2.2.4 Emissions Performance (GVP §5.0)
Determination of emissions performance will be conducted following §5.0 and Appendix D4.0 of the
GVP. This verification will include emissions of NOX, CO, CO2, CFL,, and THC. The verification will
not include emissions of SO2 or acoustic emissions performance. Emissions testing will be performed by
subcontractor O'Brien & Gere, Inc. of Syracuse, New York. A fully equipped mobile emissions testing
laboratory will be transported to the facility to conduct the EPA Reference Methods emission testing.
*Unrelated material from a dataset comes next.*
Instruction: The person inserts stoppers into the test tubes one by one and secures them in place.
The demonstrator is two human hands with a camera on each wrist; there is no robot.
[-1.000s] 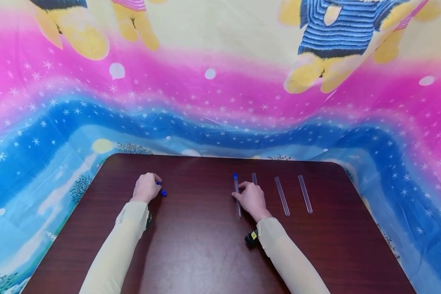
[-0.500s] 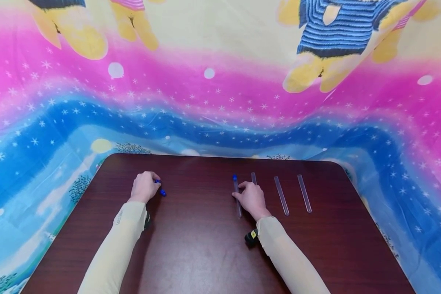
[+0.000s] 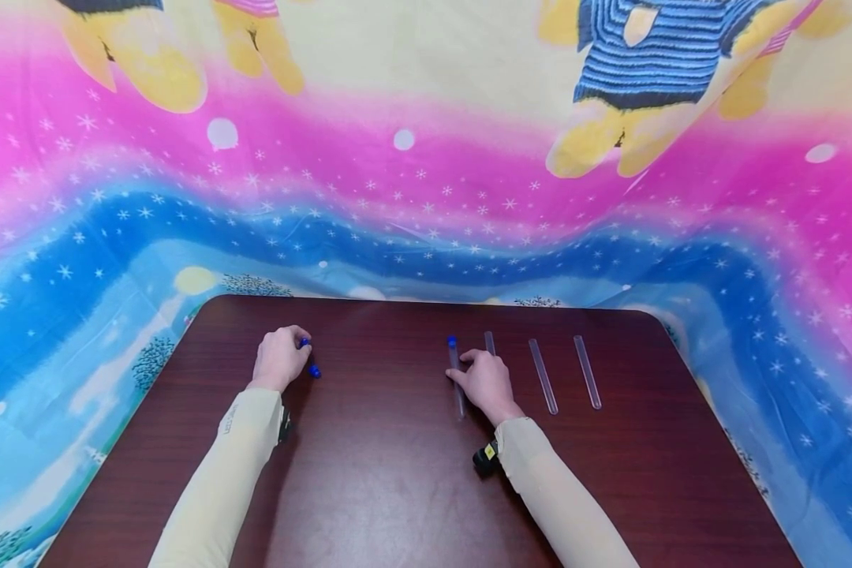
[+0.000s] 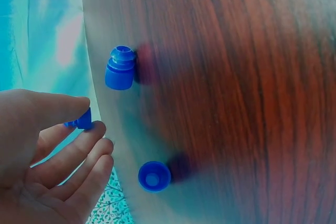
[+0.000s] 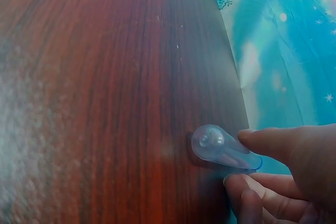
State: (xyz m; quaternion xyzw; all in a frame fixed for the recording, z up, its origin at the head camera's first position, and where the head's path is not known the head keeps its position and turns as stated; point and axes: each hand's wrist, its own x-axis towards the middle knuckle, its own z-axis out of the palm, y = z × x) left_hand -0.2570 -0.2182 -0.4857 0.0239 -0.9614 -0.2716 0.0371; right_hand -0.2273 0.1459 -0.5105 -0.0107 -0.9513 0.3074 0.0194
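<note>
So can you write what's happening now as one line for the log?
left hand: pinches blue cap | two loose caps on table | right hand: grips capped tube | three open tubes lie beside it

left hand [image 4: 37,156] pinches blue cap [image 4: 81,120] | two loose caps [image 4: 121,67] on table [image 4: 236,77]

A makeshift recording corner rather than a lab: a dark wooden worktop [image 3: 397,489] stands against a draped cartoon-print cloth [image 3: 426,181] with snowflakes.
</note>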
The field team leader will confirm that the subcontractor satisfies the required QA elements of the
methods. Proposed analytical ranges for the gas analyzers are listed in Table 2-1. Results for each
pollutant will be reported in units of ppm, ppm corrected to 15% O2, Ib/h, and Ib/kWh.
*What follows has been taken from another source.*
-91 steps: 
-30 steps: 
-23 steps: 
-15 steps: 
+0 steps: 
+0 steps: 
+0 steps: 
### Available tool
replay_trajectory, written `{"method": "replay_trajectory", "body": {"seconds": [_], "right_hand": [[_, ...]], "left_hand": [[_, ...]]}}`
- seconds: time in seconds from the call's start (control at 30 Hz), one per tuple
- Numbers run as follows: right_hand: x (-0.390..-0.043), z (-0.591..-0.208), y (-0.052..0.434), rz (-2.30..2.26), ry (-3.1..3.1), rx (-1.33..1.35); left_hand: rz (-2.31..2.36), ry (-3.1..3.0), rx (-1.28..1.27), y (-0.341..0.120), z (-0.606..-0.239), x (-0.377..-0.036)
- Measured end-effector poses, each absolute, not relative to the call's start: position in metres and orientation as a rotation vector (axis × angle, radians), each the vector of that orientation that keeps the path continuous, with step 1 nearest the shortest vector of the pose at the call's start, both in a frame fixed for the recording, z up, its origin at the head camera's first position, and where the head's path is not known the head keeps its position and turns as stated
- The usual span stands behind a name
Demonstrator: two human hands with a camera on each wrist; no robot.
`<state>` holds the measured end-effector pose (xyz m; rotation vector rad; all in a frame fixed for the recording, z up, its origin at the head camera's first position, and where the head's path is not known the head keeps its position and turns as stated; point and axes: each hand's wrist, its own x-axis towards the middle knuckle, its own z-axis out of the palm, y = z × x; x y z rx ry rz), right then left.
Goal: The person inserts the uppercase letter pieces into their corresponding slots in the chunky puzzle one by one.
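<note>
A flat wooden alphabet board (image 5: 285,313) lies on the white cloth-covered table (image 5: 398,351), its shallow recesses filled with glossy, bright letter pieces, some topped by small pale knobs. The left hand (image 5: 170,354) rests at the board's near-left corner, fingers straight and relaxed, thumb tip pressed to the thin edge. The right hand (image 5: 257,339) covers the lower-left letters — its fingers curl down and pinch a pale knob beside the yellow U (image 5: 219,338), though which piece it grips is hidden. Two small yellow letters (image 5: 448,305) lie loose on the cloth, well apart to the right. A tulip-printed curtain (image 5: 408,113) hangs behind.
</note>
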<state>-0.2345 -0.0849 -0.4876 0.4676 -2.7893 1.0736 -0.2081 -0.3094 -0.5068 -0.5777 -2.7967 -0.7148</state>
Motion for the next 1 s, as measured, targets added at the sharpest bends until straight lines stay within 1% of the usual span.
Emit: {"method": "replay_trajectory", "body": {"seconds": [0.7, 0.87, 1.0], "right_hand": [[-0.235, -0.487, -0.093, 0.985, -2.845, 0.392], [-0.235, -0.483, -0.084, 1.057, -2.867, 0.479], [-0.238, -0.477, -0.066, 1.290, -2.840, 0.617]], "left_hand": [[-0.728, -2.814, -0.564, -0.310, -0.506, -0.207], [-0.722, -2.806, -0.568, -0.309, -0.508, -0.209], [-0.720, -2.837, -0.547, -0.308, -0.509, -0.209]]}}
2.2.5 Field Test Procedures and Site Specific Instrumentation
Field test procedures will follow the guidelines and procedures detailed in the following sections of the
GVP:
Electrical performance - §7.1
Electrical efficiency - §7.2
CHP thermal performance - §7.3
Emissions performance - §7.4
Load tests will be conducted as three one-hour test replicates at a cogeneration power command of
approximately 6.0 kW. Hot water will be dumped as needed to maintain demand and allow the Aisin unit
to operate over the entire test period.
In addition to the controlled tests, system performance will be monitored continuously for a period of
approximately one week while the unit operates under normal Hooligans facility operations. The Aisin
unit will be allowed to cycle on and off during this period depending on facility demand. Continuous
measurements will be recorded during the entire period including:
Power output,
Power quality parameters,
Fuel consumption (gas flow, pressure, and temperature),
Heat recovery rate (transfer fluid flow, supply temperature, and return temperature),
Heat transfer fluid circulation pump power consumption, and
Ambient conditions (temperature and pressure).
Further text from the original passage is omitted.